Ce n’est pas anodin de le rappeler : la constitution béninoise a eu 30 ans ce vendredi 11 décembre 2020. Et il ne faut pas se lasser de le répéter : c’est une bonne constitution, la meilleure que nous ayons enregistrée en 60 années d’indépendance. Malgré ses imperfections bien compréhensibles, elle nous a permis de faire six élections présidentielles avec trois passations pacifiques de pouvoirs ainsi que huit élections législatives. Elle n’a malheureusement pas empêché les maladies infantiles de la démocratie : ethnicisation outrancière de la vie politique, règne de l’argent roi dans l’arène politico-électorale, absence presque totale de débats d’idées et surtout effacement des impératifs économiques derrière les agendas politiques. Un jour viendra, peut-être dans cent ans, où nos enfants comprendront que sans une économie prospère et surtout sans une industrie conquérante, tout discours sur la pseudo-démocratie n’est qu’une perte de temps. Et c’est pour ne l’avoir toujours pas compris que les générations actuelles pavoisent dans des sophistications institutionnelles et politiques qui ont peu d’impact sur le niveau de vie réelle des populations. Autrement dit, notre constitution secrète pauvreté et misère depuis trente ans.
Les trente ans de cette Loi fondamentale sont intervenus à un moment charnière de notre vie institutionnelle. Le 04 décembre dernier, la Cour africaine des droits de l’homme et des peuples (CADHP) a adopté un arrêt qui condamne le Bénin à renoncer à la révision de cette constitution, révision intervenue il y a un an. Parmi les motifs évoqués par cette instance figure le défaut de consensus national. C’est-à-dire que pour cette Cour, réviser la constitution béninoise, c’est d’abord obtenir un consensus national. C’est un argument qui reprend presque mot pour mot les objurgations de l’opposition béninoise, surtout lorsque la même Cour demande non seulement la suspension de la constitution révisée mais aussi l’abrogation du code électoral.

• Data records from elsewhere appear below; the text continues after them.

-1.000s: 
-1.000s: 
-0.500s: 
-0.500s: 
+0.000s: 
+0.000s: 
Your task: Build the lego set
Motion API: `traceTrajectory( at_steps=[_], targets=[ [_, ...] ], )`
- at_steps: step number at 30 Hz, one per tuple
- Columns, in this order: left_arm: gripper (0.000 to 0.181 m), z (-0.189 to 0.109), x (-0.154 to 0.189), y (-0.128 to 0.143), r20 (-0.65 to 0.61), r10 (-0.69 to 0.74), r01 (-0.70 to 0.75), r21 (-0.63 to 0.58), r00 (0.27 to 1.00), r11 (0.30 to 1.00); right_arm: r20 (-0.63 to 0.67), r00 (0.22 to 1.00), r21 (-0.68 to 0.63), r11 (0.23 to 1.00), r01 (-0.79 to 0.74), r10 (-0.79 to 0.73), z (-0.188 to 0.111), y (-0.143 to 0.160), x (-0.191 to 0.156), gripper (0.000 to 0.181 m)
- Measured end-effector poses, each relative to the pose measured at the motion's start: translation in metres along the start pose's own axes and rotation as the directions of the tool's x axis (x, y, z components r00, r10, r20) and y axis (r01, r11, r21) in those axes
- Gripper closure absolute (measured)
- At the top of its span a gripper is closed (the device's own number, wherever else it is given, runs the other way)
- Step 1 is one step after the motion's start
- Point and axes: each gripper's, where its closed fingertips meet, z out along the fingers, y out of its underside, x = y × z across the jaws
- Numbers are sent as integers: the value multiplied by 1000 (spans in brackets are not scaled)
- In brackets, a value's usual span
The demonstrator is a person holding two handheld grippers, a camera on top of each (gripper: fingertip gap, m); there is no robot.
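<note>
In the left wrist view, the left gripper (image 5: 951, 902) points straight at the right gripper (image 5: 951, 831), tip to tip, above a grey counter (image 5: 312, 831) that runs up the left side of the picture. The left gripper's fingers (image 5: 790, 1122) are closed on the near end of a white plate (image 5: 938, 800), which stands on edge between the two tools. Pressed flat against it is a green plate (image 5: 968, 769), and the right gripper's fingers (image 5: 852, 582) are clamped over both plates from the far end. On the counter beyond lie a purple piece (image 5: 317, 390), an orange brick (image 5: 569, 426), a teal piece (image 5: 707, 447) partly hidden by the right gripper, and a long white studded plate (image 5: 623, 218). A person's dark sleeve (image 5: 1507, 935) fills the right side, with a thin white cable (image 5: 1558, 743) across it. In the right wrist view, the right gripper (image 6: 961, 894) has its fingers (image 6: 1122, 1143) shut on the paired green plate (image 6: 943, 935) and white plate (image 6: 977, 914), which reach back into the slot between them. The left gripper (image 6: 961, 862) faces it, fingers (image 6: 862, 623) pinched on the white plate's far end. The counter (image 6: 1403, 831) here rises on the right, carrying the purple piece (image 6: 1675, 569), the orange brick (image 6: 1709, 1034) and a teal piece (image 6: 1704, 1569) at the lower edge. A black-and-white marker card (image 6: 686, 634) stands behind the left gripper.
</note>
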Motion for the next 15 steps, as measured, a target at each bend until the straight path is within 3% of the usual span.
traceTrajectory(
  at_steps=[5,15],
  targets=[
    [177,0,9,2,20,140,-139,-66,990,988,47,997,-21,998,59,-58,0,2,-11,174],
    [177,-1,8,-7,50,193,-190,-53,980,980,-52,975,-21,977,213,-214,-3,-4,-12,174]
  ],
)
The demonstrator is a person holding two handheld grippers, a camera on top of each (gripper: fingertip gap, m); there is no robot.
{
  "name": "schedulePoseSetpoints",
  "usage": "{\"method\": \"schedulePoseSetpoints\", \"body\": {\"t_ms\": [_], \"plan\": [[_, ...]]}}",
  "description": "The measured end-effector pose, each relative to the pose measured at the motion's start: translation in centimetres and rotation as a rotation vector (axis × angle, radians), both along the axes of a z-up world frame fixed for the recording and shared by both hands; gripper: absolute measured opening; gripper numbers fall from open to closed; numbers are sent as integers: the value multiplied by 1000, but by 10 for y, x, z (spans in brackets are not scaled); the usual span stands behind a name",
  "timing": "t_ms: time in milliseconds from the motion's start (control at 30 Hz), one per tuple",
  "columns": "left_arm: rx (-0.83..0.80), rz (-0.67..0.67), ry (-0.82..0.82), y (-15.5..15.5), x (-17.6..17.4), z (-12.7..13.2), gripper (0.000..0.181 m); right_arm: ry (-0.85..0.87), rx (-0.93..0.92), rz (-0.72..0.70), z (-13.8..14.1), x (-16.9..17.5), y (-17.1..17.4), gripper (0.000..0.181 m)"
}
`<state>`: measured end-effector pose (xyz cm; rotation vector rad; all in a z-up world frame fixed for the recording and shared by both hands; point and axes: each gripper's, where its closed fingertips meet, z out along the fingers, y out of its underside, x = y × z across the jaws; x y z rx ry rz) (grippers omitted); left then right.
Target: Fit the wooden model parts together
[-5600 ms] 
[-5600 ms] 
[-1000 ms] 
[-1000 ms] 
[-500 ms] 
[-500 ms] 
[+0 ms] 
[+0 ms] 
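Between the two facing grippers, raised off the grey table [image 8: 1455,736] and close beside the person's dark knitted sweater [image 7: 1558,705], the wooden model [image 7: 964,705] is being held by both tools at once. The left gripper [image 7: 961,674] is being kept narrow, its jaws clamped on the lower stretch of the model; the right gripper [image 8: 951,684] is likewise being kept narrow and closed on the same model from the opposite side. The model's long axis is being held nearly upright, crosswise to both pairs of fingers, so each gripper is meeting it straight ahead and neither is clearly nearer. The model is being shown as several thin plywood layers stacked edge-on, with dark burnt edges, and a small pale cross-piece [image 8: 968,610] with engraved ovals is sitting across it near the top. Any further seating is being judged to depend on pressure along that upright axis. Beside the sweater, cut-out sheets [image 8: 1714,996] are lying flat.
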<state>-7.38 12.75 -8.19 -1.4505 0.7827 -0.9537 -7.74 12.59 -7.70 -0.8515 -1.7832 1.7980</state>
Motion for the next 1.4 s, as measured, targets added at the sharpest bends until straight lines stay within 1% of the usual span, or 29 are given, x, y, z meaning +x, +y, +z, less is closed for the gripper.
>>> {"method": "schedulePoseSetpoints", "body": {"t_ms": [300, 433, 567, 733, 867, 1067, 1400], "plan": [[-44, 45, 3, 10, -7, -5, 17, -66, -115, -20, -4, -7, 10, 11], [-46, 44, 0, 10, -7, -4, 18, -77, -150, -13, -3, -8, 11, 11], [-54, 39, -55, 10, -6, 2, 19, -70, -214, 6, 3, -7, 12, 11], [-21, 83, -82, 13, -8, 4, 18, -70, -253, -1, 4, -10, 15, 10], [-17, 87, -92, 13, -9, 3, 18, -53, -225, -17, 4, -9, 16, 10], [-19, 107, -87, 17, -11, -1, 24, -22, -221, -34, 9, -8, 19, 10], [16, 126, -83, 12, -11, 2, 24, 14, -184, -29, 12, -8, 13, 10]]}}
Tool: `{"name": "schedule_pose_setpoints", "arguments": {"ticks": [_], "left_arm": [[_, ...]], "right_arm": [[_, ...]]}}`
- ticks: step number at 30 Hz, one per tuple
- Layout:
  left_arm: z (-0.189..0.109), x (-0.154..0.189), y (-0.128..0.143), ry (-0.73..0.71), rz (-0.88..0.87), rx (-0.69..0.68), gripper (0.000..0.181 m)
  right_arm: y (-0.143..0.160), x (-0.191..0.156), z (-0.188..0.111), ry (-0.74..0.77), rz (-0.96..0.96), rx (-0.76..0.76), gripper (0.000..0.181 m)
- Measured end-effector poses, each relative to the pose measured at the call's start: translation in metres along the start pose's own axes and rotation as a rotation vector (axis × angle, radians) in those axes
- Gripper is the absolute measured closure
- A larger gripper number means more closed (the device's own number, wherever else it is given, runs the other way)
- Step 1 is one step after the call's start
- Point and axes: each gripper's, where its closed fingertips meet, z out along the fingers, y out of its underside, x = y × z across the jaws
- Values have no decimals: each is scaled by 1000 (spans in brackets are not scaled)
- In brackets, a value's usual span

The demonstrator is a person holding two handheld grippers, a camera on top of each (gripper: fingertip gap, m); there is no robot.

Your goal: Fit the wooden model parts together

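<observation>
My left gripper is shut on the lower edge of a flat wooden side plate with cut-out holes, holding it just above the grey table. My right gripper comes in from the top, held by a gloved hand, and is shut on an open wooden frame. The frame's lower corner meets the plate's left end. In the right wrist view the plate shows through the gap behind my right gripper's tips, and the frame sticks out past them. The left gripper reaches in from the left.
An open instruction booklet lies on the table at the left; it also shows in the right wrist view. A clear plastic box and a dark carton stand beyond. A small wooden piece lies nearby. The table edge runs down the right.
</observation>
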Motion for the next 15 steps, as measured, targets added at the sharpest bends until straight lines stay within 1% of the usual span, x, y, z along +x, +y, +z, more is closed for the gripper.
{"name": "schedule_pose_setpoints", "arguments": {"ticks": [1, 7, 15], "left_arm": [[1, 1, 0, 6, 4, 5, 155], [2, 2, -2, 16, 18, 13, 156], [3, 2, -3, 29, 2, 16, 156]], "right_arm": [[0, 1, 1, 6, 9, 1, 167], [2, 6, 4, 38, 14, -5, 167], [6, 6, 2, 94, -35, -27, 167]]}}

D’où une chronique publiée la semaine dernière dans Jeune Afrique et par laquelle un chercheur français, Antoine Chopplet, Maître de conférences en droit public à l’Université de Reims, se demande simplement si la CADHP est devenue une instance politique.
La Cour qui ne semble pas se préoccuper de sa propre crédibilité encore moins de son avenir en tant qu’institution, remet sur le tapis un débat né de la DCC 06-074 du 8 juillet 2006 par laquelle la Cour Conceptia Ouinsou avait évoqué pour la première fois le consensus national comme un « principe à valeur constitutionnelle». Les circonstances de cette décision ayant été oblitérée, cette décision a été largement exploitée par la suite pour empêcher toute révision constitutionnelle jugée opportuniste (voir par exemple les DCC 10-049 du 5 avril 2010 et DCC 10-117 du 08 septembre 2010). Et je me pose cette question : la Constitution de 1990 était-elle elle-même consensuelle ? Pourquoi veut-on faire croire aujourd’hui qu’en décembre 1990 tous les Béninois étaient d’accord sur cette loi fondamentale ?
L’on sait très bien qu’en matière constitutionnelle, il n’y a rien de plus polémique. En l’occurrence, on se souvient des débats enflammés entre Théodore Holo et Thomas Goudou, tous deux professeurs de droit public, l’un à l’Université nationale du Bénin et l’autre à l’Université de la Sorbonne à l’époque. Feu le Professeur Goudou qualifiait la constitution de chiffon qui n’était bon qu’à être jeté à la poubelle, tandis que le Professeur Holo en défendait les options comme étant porteuses de stabilité et de progrès. On se souvient encore comme si c’était hier de la hargne du Parti Communiste du Bénin (PCB anciennement PCD) non seulement contre cette constitution mais aussi contre la date de sa promulgation, le 11 décembre 1990. Pour les ténors de ce parti, cette date a été choisie pour effacer habilement de la mémoire collective la date du 11 décembre 1989 où le peuple de Cotonou est massivement sorti pour lapider Mathieu Kérékou alors au pouvoir.
Du reste, le parti n’a jamais cessé de le marteler. Ce 10 décembre 2020, le PCB a encore publié un communiqué pour réitérer ses critiques, affirmant entre autres que « la Constitution du 11 décembre a consacré non seulement le règne de l’impunité, mais encore et surtout le règne de l’argent et de la corruption généralisée en rejetant tout contrôle populaire et citoyen sur la gestion du bien public. »
Non ! En démocratie, tout consensus est le signe d’une conspiration. Et la CADHP ne réussira pas à nous faire croire que notre Loi fondamentale échappe à cette vérité basique.